Please find my (Tim, the Butcher) new blog here. I will continue posting the same types of information that have always been here, and may even borrow some posts I have on this blog. This blog will be gathering dust, unless Austin has anything to add.
Dry aging is a preservation method of animal protein, normally associated with beef. It is the opposite of wet aging, a preservation method that is absolutely disgusting, but which is much more cost effective.
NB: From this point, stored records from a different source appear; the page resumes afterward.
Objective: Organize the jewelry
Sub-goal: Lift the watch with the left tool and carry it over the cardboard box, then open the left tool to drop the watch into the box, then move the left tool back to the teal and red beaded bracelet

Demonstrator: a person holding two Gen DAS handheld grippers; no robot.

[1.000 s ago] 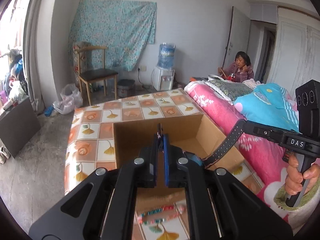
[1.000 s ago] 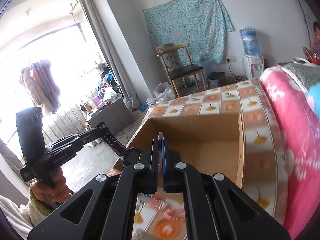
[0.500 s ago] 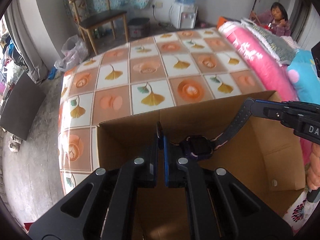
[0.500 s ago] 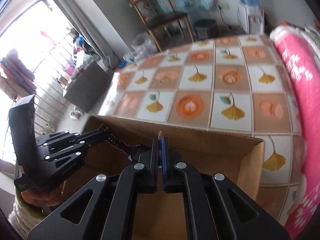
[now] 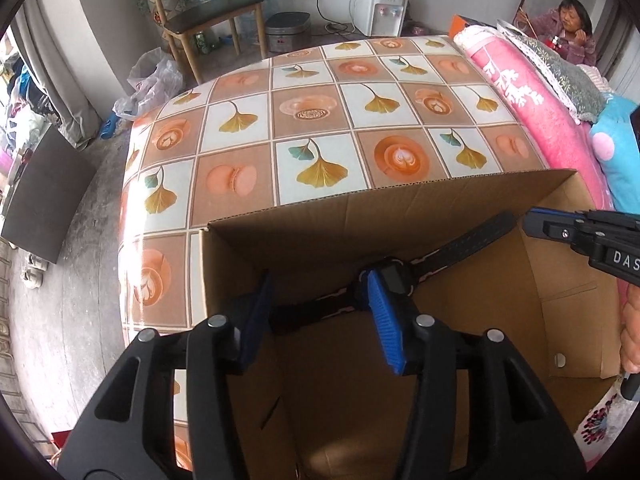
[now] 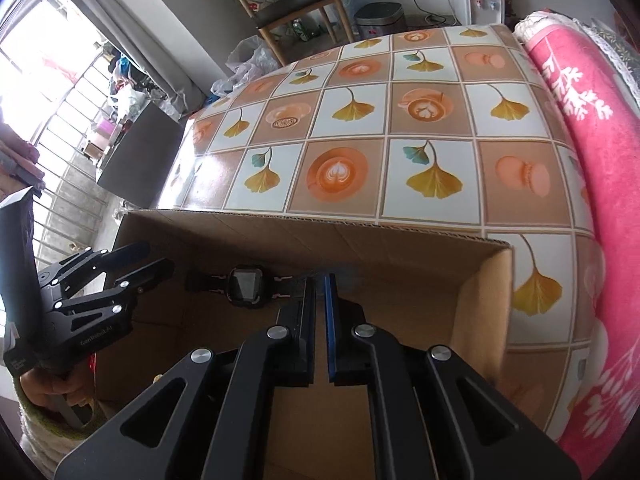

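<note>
Surface (image 5: 320, 120): tiled oilcloth with leaf and coffee prints, carrying an open cardboard box (image 5: 400, 208) at its near edge; bed beyond to the right, chair and water dispenser by the far wall. Item: wristwatch (image 6: 245, 283), inside the box along its far wall, strap stretched out to both sides; judged light, case rigid, strap limp and floppy, best taken by the strap close to the case. Left tongs (image 5: 316, 316): tilted steeply down into the box, jaws just opened and spread, the strap between them but unpressed; right tongs (image 6: 319, 320): likewise tilted down, pressed together on the other strap end.
</note>
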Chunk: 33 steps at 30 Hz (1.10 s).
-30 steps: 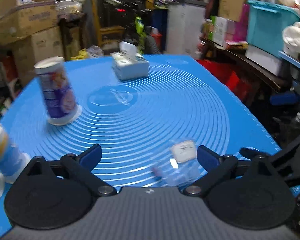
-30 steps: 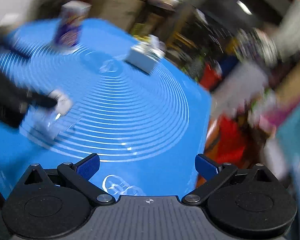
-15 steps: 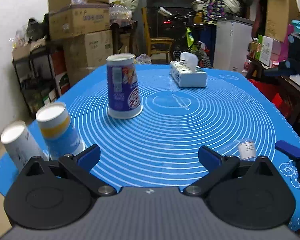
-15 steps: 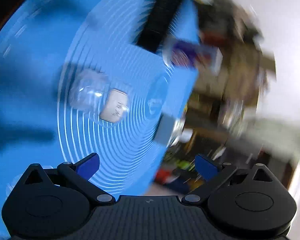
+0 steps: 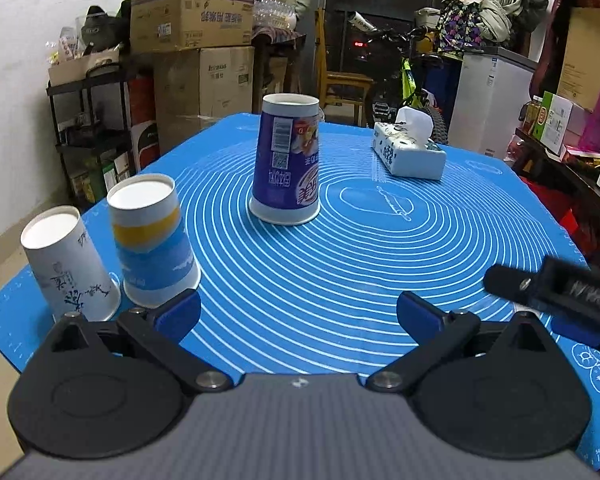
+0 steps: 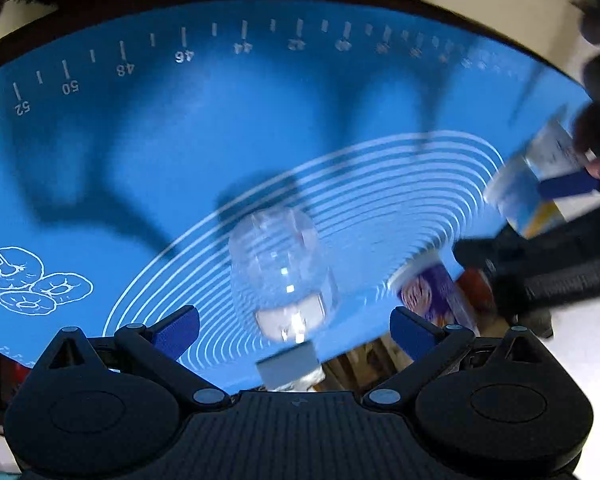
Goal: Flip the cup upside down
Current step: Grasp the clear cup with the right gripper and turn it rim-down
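Right gripper (image 6: 296, 326) wide open, empty, view rolled upside down. Clear cup (image 6: 282, 272) on blue mat (image 6: 140, 160), ahead between spread fingers, untouched; blur hides whether rim is up or down. Left gripper (image 5: 298, 314) wide open, empty, low over mat. Purple cup (image 5: 286, 166) inverted mid-mat. Yellow-banded cup (image 5: 152, 240) and white cup (image 5: 68, 264) inverted just beside left finger. Tissue box (image 5: 410, 154) at far side.

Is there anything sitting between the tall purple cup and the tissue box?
No. In the left wrist view, only bare blue mat with its white rings lies between the purple cup and the tissue box; they stand apart.
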Motion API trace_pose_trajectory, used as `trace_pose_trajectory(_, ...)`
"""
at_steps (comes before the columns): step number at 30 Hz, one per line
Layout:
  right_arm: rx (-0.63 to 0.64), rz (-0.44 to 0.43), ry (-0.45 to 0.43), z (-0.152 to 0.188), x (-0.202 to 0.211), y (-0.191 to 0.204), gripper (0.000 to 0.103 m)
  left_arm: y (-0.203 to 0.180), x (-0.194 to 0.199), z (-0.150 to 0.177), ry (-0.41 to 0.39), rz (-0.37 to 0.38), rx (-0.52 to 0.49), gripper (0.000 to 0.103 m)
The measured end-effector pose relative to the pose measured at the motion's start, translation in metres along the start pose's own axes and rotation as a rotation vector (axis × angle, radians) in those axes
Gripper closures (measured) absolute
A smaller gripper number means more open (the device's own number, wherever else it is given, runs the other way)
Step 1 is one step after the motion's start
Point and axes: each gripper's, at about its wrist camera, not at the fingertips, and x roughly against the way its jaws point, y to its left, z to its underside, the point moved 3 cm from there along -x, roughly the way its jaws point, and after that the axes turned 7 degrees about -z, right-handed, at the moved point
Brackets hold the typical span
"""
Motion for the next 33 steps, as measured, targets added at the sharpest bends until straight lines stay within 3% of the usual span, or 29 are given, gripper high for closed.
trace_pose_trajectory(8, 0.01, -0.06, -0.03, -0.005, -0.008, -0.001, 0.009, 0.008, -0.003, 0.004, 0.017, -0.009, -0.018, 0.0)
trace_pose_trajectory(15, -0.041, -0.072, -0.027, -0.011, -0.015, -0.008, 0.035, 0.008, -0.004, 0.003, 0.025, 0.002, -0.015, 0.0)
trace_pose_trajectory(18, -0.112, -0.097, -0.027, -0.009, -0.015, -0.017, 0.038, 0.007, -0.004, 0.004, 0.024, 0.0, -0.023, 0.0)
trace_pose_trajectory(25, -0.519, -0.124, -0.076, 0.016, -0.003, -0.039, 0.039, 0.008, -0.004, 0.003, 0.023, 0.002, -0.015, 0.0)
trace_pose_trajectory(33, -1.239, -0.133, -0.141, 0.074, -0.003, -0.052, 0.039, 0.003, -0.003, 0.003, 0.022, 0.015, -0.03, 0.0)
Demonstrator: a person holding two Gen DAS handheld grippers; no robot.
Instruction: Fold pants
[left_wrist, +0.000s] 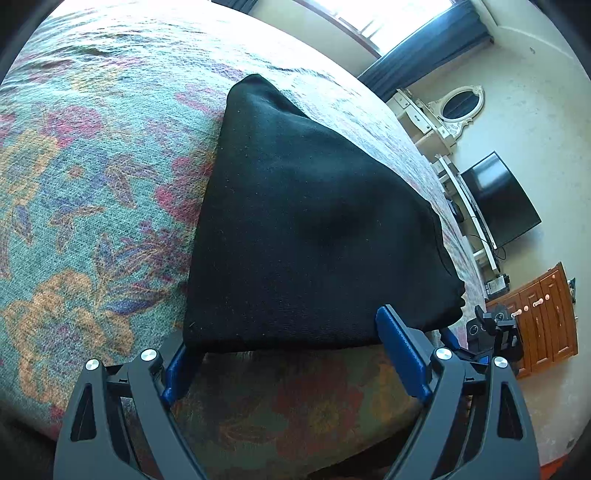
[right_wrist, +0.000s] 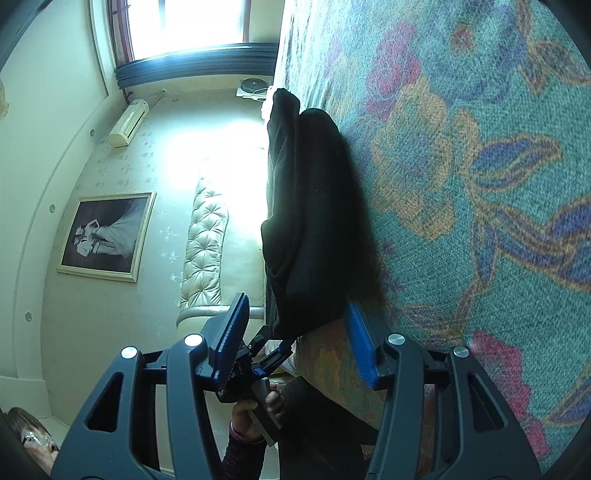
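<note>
The black pants (left_wrist: 310, 229) lie folded in a thick bundle on the floral bedspread (left_wrist: 92, 166), near the bed's front edge. My left gripper (left_wrist: 284, 354) is open, its blue fingers straddling the bundle's near edge, one at each side. In the right wrist view the pants (right_wrist: 314, 221) show edge-on as stacked layers. My right gripper (right_wrist: 299, 336) is open with its jaws either side of the bundle's near end; the right finger (right_wrist: 360, 343) lies against the bedspread (right_wrist: 480, 166). The other gripper shows in each view, held by a hand (right_wrist: 258, 410).
The bed edge drops off close below the pants. Beyond the bed are a white dresser with oval mirror (left_wrist: 450, 107), a television (left_wrist: 498, 199) and a wooden cabinet (left_wrist: 543, 317). The right wrist view shows a tufted headboard (right_wrist: 205, 240), a framed picture (right_wrist: 107, 236) and a window (right_wrist: 192, 26).
</note>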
In dry aging, the carcass is left to hang, unprotected, in a temperature controlled, sanitary environment for a period of time ranging from a few days to a few months. As a former employer told me, “The longer it sets, the better it gets.” I have found this to be the case. You can tell the difference between a steak cut from a rib aged a week and one that has been aged six weeks. The proteins break down by natural enzymes in the beef. Moisture is lost, creating a concentration of flavor. Think of salt water in terms of flavor. The longer the solution sits, the more you will taste the salt. This is exactly the same thing that happens with beef. The moisture leaves, the flavor is left behind.
Dry aged beef is, as a rule, more expensive. There is much greater loss, much less yield in salable product. The following are photos of different stages of dry aged beef:
Clearly the ends are inedible. This is part of the loss factor I described earlier. Depending on the length of the aging process, these ends can get pretty gnarly, and the undesirable sections will reach deep into the meat.